Which brings us back to Dasgupta's perceptive piece in The Guardian as to just how the decline of the nation state is threatening global peace and order.

The entire piece - one of The Guardian's Long Reads - is well worth the time of anyone who cares about political realities, but this is the part that has lingered with me:

"The destruction of state authority over capital has of course been the explicit objective of the financial revolution that defines our present era. As a result, states have been forced to shed social commitments in order to reinvent themselves as custodians of the market. This has drastically diminished national political authority in both real and symbolic ways... The picture is the same all over the west: the wealth of the richest continues to skyrocket, while post-crisis austerity cripples the social-democratic welfare state. We can all see the growing fury at governments that refuse to fulfil their old moral promise – but it is most probable that they no longer can."
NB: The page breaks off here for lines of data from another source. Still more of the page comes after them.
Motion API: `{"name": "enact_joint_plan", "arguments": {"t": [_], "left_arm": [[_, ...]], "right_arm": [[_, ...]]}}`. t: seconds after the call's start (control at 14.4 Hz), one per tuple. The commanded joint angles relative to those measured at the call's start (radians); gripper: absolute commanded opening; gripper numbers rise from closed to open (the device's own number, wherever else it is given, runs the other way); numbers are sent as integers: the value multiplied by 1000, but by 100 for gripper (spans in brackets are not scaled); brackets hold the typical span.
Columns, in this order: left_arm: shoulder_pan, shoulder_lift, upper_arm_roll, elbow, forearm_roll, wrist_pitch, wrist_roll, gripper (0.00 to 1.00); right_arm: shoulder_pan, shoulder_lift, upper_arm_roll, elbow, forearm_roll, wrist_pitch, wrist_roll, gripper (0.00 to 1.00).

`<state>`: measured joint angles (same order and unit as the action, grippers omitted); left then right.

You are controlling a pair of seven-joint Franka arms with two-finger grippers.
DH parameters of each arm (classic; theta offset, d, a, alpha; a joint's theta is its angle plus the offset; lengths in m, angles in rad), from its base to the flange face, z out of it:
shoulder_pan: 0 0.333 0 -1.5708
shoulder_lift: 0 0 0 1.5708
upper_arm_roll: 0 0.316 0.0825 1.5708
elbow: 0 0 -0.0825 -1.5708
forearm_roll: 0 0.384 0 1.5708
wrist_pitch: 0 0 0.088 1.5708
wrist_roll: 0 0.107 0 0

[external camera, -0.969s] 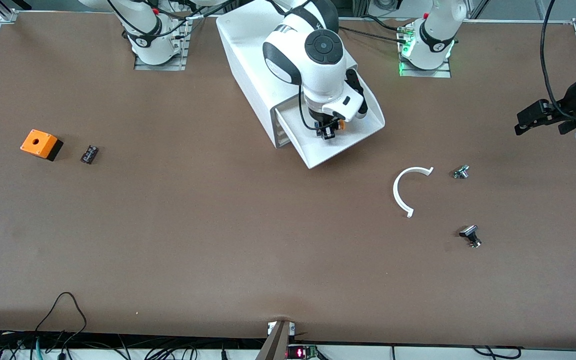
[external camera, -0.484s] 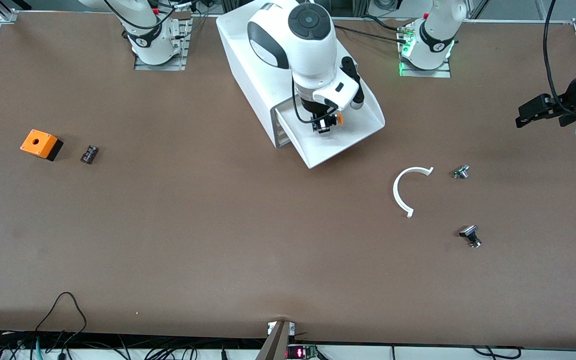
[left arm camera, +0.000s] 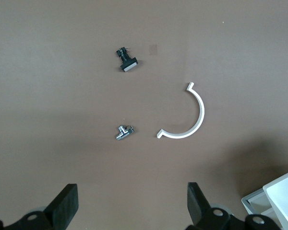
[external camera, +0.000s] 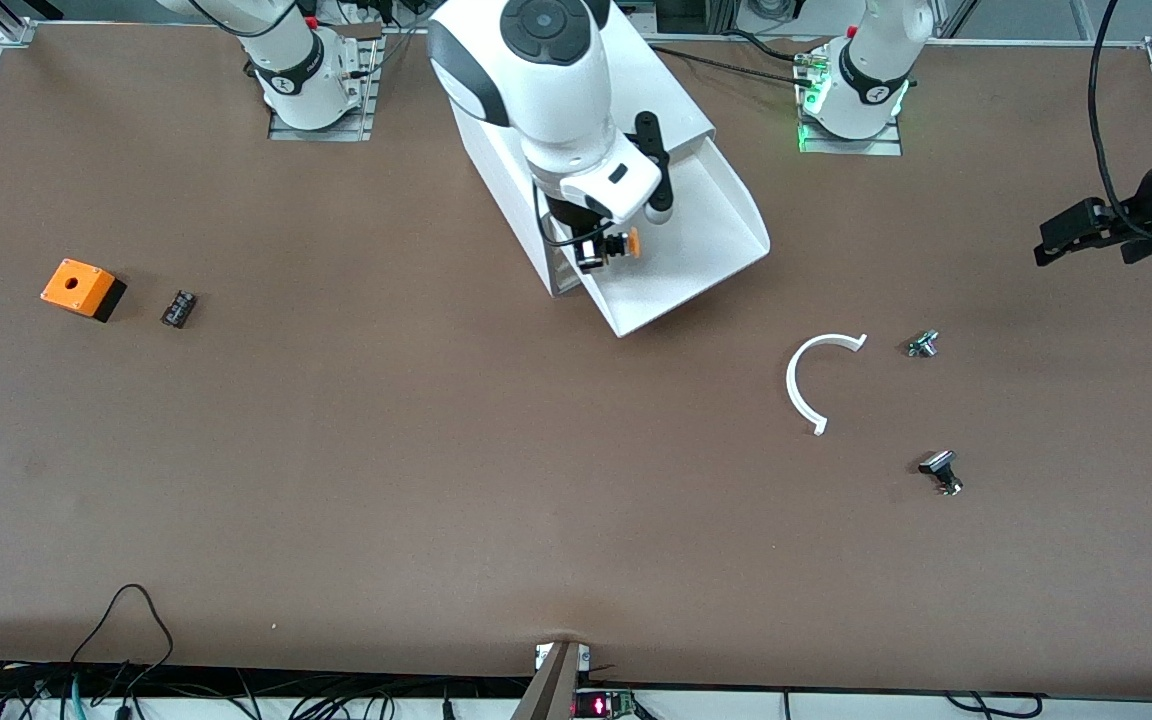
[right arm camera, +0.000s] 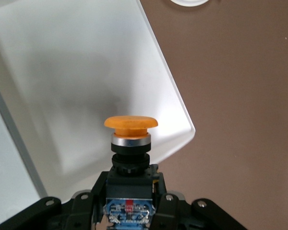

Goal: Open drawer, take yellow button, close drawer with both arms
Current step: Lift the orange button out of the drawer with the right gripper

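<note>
we have the push button (external camera: pixel 622 243) clamped in our right gripper (external camera: pixel 596 250), fingers closed on its black-and-blue body with the orange cap (right arm camera: pixel 131 122) pointing outward. compared with a second ago, it has risen off the tray floor and drifted toward the cabinet (external camera: pixel 496 150) end of the open top drawer (external camera: pixel 706 240), so it now hangs over the drawer's inner edge. that suggests the take is done and the closing push comes next. our left gripper (external camera: pixel 1086 228) waits in the air at the left arm's end of the table, fingers spread and empty, over the white c-shaped ring (left arm camera: pixel 187 120) and two small black-and-silver parts (left arm camera: pixel 124 132). the drawer is pulled fully out.
</note>
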<state>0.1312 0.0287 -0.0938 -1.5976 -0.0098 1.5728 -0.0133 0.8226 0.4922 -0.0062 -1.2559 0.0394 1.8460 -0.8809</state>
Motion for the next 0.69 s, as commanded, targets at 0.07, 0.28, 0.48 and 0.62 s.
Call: {"name": "enact_joint_plan", "arguments": {"t": [0.07,0.28,0.48,0.62], "left_arm": [[1,71,-3,91,22,-4,9,100],[4,96,5,108,24,-4,9,100],[2,99,5,110,30,-4,9,100],[2,100,6,110,24,-2,9,100]], "right_arm": [[-42,-89,15,-109,-39,21,2,37],[-68,-98,17,-109,-42,21,-1,37],[-73,-103,17,-111,-46,19,3,37],[-108,-119,17,-134,-38,24,26,37]]}}
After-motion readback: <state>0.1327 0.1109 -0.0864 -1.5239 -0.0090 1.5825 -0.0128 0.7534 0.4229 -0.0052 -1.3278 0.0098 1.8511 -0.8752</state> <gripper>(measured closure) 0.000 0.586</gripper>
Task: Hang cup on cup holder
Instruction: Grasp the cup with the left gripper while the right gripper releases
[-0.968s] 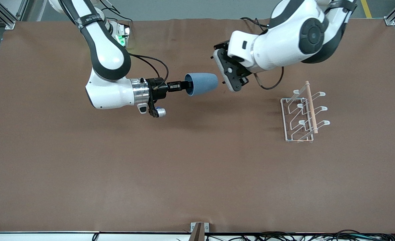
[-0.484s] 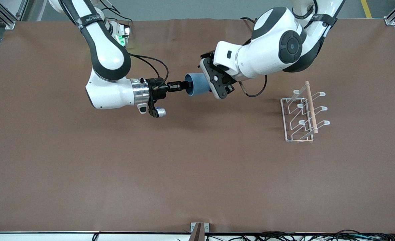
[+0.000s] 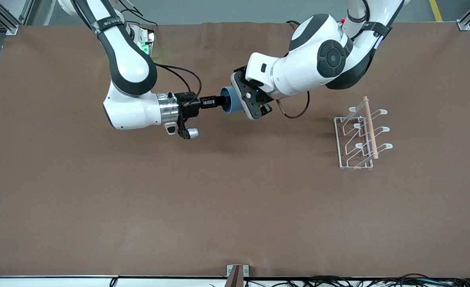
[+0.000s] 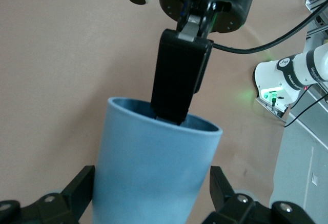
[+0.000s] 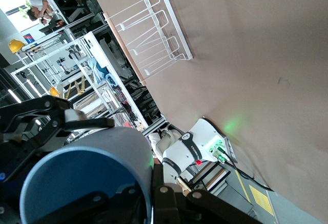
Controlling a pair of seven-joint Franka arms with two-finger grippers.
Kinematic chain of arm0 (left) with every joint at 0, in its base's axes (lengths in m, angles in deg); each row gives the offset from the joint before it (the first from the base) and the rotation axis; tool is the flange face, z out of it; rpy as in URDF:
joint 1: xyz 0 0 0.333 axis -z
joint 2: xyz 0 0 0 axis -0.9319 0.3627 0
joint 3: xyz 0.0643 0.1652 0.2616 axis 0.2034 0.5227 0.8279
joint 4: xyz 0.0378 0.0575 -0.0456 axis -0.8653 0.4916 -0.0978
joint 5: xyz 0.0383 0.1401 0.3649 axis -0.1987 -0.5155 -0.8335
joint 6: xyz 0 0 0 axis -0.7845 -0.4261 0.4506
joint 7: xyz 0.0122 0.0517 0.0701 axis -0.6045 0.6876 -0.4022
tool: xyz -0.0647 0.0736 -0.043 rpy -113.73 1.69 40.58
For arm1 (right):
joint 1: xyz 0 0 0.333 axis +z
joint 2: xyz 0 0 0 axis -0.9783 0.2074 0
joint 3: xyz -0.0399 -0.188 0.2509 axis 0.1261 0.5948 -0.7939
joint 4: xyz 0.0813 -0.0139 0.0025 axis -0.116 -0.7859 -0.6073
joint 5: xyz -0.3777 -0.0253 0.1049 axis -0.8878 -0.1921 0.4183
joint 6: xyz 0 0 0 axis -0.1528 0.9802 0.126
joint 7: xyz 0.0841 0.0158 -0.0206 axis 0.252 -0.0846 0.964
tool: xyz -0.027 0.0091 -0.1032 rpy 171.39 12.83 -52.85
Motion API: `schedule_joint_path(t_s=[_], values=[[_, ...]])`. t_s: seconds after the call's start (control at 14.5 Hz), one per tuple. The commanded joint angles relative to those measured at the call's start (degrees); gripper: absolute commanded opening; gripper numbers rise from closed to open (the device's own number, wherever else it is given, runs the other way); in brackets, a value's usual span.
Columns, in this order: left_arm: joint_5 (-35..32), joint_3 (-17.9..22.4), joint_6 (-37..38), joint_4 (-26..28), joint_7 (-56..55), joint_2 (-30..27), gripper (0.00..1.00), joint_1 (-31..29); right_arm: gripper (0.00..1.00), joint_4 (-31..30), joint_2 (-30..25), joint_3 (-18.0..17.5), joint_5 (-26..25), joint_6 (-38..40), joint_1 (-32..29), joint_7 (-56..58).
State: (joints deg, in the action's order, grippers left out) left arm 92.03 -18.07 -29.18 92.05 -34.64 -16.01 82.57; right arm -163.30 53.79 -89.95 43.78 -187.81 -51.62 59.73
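Right gripper (image 3: 216,102) pinching the cup (image 3: 232,100) by its rim in mid-air, left gripper (image 4: 151,193) spread open around its body, rack (image 3: 360,133) standing near the table's left-arm edge.

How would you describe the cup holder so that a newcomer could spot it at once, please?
On the brown table, look toward the left arm's end. There stands the cup holder, a small white wire rack with looped prongs and a light wooden dowel along its top, standing alone and empty.
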Motion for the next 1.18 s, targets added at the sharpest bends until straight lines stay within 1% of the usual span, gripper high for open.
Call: schedule_joint_path(t_s=[0.0,0.21,0.28,0.35,0.41,0.48,0.55,0.62,0.69,0.76,0.83,0.9,1.04,1.11], values=[[-2.9,-0.2,-0.7,-1.2,2.0,1.0,0.75,0.9,0.01,-0.7,-1.2,0.4,1.7,-1.0,0.7,-0.6],[-3.6,-0.1,-1.6,-1.2,2.2,1.6,0.62,1.6,0.01,-0.7,-1.2,0.4,1.7,-1.0,0.7,-0.6],[-3.8,-0.1,-1.5,-1.3,2.3,1.6,0.52,1.6,0.01,-0.7,-1.2,0.4,1.7,-1.0,0.7,-0.6],[-4.6,-0.2,-1.5,-1.4,2.9,1.5,0.44,1.6,0.01,-0.7,-1.2,0.4,1.7,-1.0,0.7,-0.6],[-5.3,-0.1,-1.4,-1.4,3.5,1.3,0.37,1.5,0.01,-0.7,-1.2,0.4,1.7,-1.0,0.7,-0.6],[-6.1,-0.1,-1.3,-1.5,3.7,1.1,0.34,1.5,0.02,-0.6,-1.2,0.4,1.6,-0.9,0.7,-0.6],[-6.5,-0.1,-1.2,-1.5,3.7,1.0,0.31,1.5,0.08,-0.5,-1.2,0.4,1.6,-0.4,0.7,-0.9],[-6.6,-0.1,-1.1,-1.5,3.8,1.0,0.30,1.4,0.61,-0.5,-1.2,0.5,1.5,-0.1,0.1,-1.9],[-6.7,-0.1,-1.0,-1.5,3.9,1.0,0.29,1.4,0.95,-0.5,-1.5,0.6,1.5,-0.4,0.2,-2.9],[-6.7,-0.1,-0.8,-1.4,3.9,1.0,0.29,1.2,1.00,-0.4,-1.5,0.6,1.4,-0.2,0.1,-3.5],[-6.8,-0.1,-0.7,-1.4,4.0,0.8,0.28,0.8,1.00,-0.3,-1.5,0.6,1.4,-0.2,0.0,-3.6],[-8.2,-0.1,-0.3,-1.3,4.4,0.6,0.24,0.4,1.00,-0.3,-1.5,0.7,1.4,-0.2,0.0,-3.7],[-13.6,0.3,4.0,-2.0,4.8,0.1,0.11,-1.2,1.00,-0.3,-1.7,1.0,1.1,-0.2,-0.1,-3.7],[-17.7,0.3,6.4,-3.2,4.9,-0.1,0.10,-1.3,1.00,-0.3,-2.2,1.1,0.7,-0.3,-0.5,-3.8]])
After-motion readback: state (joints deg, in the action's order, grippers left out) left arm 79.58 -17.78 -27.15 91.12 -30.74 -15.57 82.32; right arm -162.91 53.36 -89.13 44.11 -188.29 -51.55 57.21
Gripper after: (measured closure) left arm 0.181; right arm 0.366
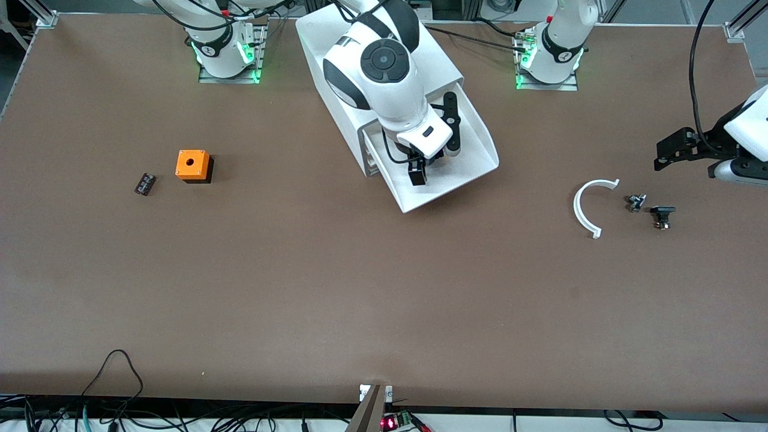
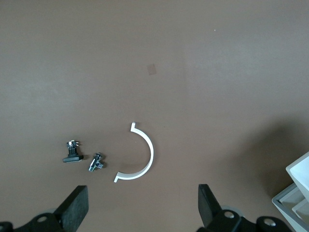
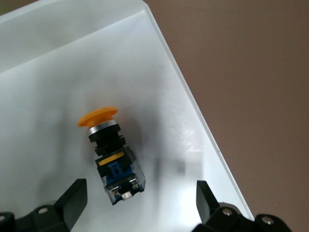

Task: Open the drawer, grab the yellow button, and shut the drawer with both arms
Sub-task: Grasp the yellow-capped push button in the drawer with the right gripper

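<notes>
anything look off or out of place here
Nothing looks damaged or spilled. The drawer stands pulled out of the cabinet, with the button lying on its side inside it, under the open right gripper. The cabinet sits askew to the table edges.

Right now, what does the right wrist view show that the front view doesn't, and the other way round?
Only the right wrist view shows the button, lying on its side in the open drawer between the right gripper's open fingers. Only the front view shows the cabinet, the orange cube, the white arc and the left gripper, waiting open. Both show the drawer and right gripper.
</notes>
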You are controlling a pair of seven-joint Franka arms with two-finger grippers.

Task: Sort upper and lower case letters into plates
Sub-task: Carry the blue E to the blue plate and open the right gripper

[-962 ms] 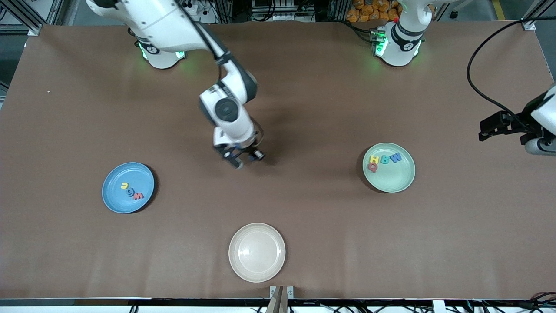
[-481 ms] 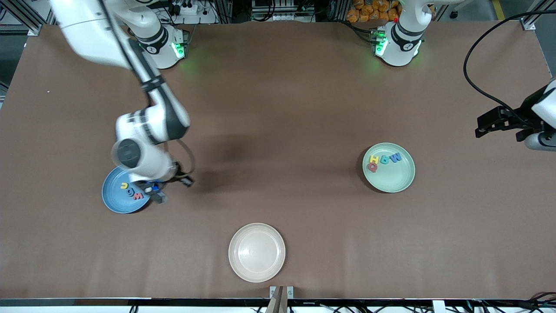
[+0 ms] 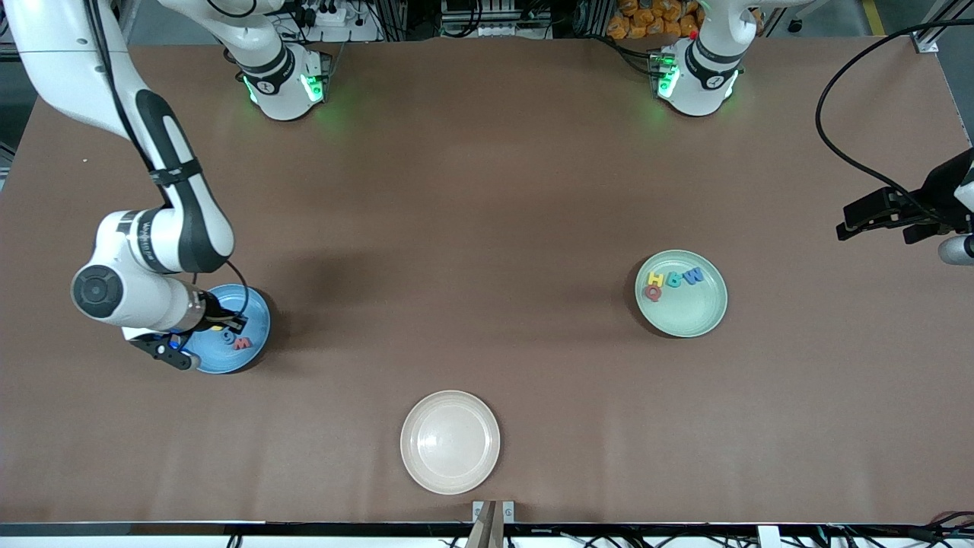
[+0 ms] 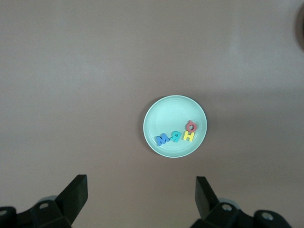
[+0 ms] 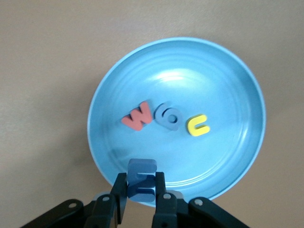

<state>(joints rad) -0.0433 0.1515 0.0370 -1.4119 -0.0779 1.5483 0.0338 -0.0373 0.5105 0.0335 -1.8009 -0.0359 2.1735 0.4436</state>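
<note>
Cream-white plate (image 3: pixel 450 442) sits nearest the front camera, bare, and has no part in the sorting. Farther from that camera, toward the right arm's end of the table (image 3: pixel 487 190), lies the blue plate (image 3: pixel 255 339); in the right wrist view it holds a salmon-red w (image 5: pixel 137 116), a blue letter (image 5: pixel 169 116) whose shape I cannot read for sure, and a yellow c-like letter (image 5: pixel 198 125), side by side near its middle. The right gripper (image 3: pixel 176 344) hangs over this plate's rim, clamped on a small blue letter (image 5: pixel 141 179).

To do this step well, the held letter should, I judge, be carried a little inward from the rim before release, and let go low, clear of the three already lying there, so it neither bounces out nor lands on top of them.

At about the same depth, toward the left arm's end, the mint green plate (image 3: pixel 689 308) carries a red Q (image 3: pixel 653 292), yellow H (image 3: pixel 655 278), teal letter (image 3: pixel 674 280) and blue M (image 3: pixel 693 277) in a row near its rim. The left gripper (image 3: pixel 886 217) waits, fingers apart, over the table edge past that plate
</note>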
This chilling encapsulation makes one realize that the nation state has come full circle. Called into being centuries ago partly by the need of a growing merchant class for government support of structures to facilitate trade, it has been sustained by its ability to tax the resulting profits for the good of the larger society. Now, the nation state's geophysical validity has been so undermined by the exploding ability of the wealthiest to move money unchecked and largely unobserved that it is forced to court their voluntary support by the use of public policy to enable even further their growing economic and political power.

Read Dasgupta's piece. It's a killer.